GOAL OF THE EXERCISE:
Please retype the data in full and exactly; the pictures are not part of the copy.

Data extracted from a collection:
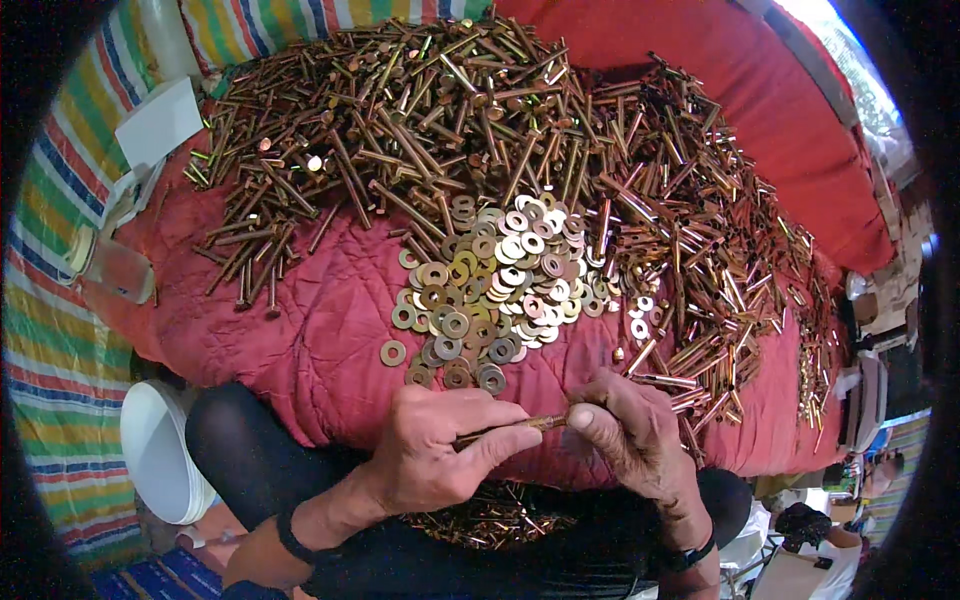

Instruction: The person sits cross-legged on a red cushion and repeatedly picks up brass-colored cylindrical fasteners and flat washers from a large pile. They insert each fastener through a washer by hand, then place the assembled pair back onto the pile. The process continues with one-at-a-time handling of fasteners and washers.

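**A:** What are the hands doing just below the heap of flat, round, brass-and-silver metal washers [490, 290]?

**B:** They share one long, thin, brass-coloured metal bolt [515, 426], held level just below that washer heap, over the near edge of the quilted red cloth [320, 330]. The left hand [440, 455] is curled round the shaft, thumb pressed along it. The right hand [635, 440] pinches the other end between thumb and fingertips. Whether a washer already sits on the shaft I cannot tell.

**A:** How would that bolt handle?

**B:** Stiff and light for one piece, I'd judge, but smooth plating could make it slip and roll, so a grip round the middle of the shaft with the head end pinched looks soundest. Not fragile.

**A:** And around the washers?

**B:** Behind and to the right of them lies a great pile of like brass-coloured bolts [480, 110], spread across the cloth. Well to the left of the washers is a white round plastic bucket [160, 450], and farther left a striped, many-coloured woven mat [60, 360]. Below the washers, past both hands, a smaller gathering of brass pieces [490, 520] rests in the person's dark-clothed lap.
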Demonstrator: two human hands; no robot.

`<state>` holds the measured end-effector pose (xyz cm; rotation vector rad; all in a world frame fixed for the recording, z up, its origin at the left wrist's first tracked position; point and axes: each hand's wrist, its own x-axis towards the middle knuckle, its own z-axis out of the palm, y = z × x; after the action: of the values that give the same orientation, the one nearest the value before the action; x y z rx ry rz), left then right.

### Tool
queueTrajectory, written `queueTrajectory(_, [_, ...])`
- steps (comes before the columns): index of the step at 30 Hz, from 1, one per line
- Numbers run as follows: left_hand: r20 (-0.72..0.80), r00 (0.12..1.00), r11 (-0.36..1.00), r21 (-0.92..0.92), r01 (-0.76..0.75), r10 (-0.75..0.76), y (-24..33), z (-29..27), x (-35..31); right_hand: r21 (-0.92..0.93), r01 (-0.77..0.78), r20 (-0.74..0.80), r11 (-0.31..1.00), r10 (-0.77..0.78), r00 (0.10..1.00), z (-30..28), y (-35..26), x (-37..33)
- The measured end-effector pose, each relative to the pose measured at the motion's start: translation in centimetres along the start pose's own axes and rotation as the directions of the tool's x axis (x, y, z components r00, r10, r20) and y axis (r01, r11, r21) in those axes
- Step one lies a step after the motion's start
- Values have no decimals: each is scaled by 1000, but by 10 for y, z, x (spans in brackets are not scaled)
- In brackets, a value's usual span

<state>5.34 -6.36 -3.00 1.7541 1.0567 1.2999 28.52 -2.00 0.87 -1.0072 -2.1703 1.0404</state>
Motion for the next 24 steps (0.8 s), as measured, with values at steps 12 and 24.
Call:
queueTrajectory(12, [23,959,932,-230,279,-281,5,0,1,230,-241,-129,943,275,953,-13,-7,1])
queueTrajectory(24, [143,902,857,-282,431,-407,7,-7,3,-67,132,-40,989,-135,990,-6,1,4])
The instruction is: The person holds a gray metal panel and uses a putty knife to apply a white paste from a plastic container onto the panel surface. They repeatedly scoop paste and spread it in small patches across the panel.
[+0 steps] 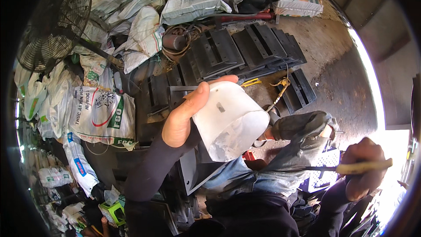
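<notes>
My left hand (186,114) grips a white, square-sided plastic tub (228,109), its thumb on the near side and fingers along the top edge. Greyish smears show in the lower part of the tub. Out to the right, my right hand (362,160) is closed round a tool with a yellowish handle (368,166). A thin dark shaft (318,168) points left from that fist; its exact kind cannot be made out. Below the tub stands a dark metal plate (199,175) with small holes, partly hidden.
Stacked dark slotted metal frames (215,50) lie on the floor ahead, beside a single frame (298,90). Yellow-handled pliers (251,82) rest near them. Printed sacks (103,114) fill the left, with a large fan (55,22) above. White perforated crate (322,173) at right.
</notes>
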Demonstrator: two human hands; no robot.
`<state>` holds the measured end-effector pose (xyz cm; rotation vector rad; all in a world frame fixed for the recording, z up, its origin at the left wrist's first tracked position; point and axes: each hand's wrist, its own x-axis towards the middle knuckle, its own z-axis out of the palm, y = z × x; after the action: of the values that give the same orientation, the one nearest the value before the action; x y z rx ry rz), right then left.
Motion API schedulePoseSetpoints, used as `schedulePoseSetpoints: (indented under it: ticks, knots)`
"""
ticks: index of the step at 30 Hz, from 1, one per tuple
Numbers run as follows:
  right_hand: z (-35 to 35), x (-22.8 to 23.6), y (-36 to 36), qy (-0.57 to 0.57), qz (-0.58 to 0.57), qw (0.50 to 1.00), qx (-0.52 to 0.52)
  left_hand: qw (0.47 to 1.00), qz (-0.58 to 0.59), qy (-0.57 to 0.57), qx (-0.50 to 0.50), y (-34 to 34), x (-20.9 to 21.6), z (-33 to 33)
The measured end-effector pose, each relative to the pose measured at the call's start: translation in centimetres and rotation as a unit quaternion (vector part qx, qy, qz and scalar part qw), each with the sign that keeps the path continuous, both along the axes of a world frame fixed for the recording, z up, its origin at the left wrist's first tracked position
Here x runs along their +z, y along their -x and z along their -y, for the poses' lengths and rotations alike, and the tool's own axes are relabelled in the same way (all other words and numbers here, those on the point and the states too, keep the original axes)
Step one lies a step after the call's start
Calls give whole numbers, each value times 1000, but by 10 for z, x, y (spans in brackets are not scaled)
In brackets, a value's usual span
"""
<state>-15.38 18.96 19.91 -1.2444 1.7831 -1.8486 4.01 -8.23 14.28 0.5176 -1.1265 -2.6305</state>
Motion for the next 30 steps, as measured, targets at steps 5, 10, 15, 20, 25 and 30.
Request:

RESPONSE AREA:
Instruction: The person sits cross-legged on a red cushion and repeatedly picks up brass-colored cylindrical fasteners and flat washers from a large pile. They insert each fastener through a washer by hand, then place the assembled pair back onto the pile. The process continues with one-at-a-time handling of fasteners and washers.

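**A:** What are the hands doing just below the heap of flat, round, brass-and-silver metal washers [490, 290]?

**B:** They share one long, thin, brass-coloured metal bolt [515, 426], held level just below that washer heap, over the near edge of the quilted red cloth [320, 330]. The left hand [440, 455] is curled round the shaft, thumb pressed along it. The right hand [635, 440] pinches the other end between thumb and fingertips. Whether a washer already sits on the shaft I cannot tell.

**A:** How would that bolt handle?

**B:** Stiff and light for one piece, I'd judge, but smooth plating could make it slip and roll, so a grip round the middle of the shaft with the head end pinched looks soundest. Not fragile.

**A:** And around the washers?

**B:** Behind and to the right of them lies a great pile of like brass-coloured bolts [480, 110], spread across the cloth. Well to the left of the washers is a white round plastic bucket [160, 450], and farther left a striped, many-coloured woven mat [60, 360]. Below the washers, past both hands, a smaller gathering of brass pieces [490, 520] rests in the person's dark-clothed lap.
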Demonstrator: two human hands; no robot.

`<state>` holds the measured end-effector pose (xyz cm; rotation vector rad; all in a world frame fixed for the recording, z up, its origin at the left wrist's first tracked position; point and axes: each hand's wrist, its own x-axis towards the middle knuckle, its own z-axis out of the palm, y = z × x; after the action: of the values that give the same orientation, the one nearest the value before the action; x y z rx ry rz), left then right.

### Tool
queueTrajectory, written `queueTrajectory(_, [_, ...])`
- steps (comes before the columns): index of the step at 30 Hz, from 1, one per line
- Numbers run as follows: left_hand: r20 (-0.72..0.80), r00 (0.12..1.00), r11 (-0.36..1.00), r21 (-0.92..0.92), r01 (-0.76..0.75), r10 (-0.75..0.76), y (-24..33), z (-29..27), x (-35..31); right_hand: r21 (-0.92..0.93), r01 (-0.77..0.78), r20 (-0.74..0.80), r11 (-0.31..1.00), r10 (-0.77..0.78), r00 (0.10..1.00), z (-30..28), y (-35..26), x (-37..33)
- The measured end-effector pose, each relative to the pose measured at the motion's start: translation in centimetres along the start pose's own axes and rotation as the directions of the tool's x axis (x, y, z components r00, r10, r20) and y axis (r01, r11, r21) in those axes
- Step one lies a step after the motion's start
- Values have no decimals: each is scaled by 1000, but by 10 for y, z, x (spans in brackets are not scaled)
- In brackets, a value's usual span

<state>5.34 -6.36 -3.00 1.7541 1.0567 1.2999 28.52 -2.00 0.87 -1.0072 -2.1703 1.0404</state>
Motion for the next 24 steps (0.8 s), as measured, with values at steps 12 and 24.
Call:
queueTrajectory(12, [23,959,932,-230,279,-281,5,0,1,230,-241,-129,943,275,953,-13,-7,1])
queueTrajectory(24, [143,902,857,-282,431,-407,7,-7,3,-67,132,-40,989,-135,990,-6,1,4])
The instruction is: The person holds a gray metal panel and uses a putty knife to apply a white paste from a plastic container onto the panel surface. They repeatedly scoop paste and spread it in small patches across the panel.
[+0 steps] 
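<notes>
My left hand (186,114) grips a white, square-sided plastic tub (228,109), its thumb on the near side and fingers along the top edge. Greyish smears show in the lower part of the tub. Out to the right, my right hand (362,160) is closed round a tool with a yellowish handle (368,166). A thin dark shaft (318,168) points left from that fist; its exact kind cannot be made out. Below the tub stands a dark metal plate (199,175) with small holes, partly hidden.
Stacked dark slotted metal frames (215,50) lie on the floor ahead, beside a single frame (298,90). Yellow-handled pliers (251,82) rest near them. Printed sacks (103,114) fill the left, with a large fan (55,22) above. White perforated crate (322,173) at right.
</notes>
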Demonstrator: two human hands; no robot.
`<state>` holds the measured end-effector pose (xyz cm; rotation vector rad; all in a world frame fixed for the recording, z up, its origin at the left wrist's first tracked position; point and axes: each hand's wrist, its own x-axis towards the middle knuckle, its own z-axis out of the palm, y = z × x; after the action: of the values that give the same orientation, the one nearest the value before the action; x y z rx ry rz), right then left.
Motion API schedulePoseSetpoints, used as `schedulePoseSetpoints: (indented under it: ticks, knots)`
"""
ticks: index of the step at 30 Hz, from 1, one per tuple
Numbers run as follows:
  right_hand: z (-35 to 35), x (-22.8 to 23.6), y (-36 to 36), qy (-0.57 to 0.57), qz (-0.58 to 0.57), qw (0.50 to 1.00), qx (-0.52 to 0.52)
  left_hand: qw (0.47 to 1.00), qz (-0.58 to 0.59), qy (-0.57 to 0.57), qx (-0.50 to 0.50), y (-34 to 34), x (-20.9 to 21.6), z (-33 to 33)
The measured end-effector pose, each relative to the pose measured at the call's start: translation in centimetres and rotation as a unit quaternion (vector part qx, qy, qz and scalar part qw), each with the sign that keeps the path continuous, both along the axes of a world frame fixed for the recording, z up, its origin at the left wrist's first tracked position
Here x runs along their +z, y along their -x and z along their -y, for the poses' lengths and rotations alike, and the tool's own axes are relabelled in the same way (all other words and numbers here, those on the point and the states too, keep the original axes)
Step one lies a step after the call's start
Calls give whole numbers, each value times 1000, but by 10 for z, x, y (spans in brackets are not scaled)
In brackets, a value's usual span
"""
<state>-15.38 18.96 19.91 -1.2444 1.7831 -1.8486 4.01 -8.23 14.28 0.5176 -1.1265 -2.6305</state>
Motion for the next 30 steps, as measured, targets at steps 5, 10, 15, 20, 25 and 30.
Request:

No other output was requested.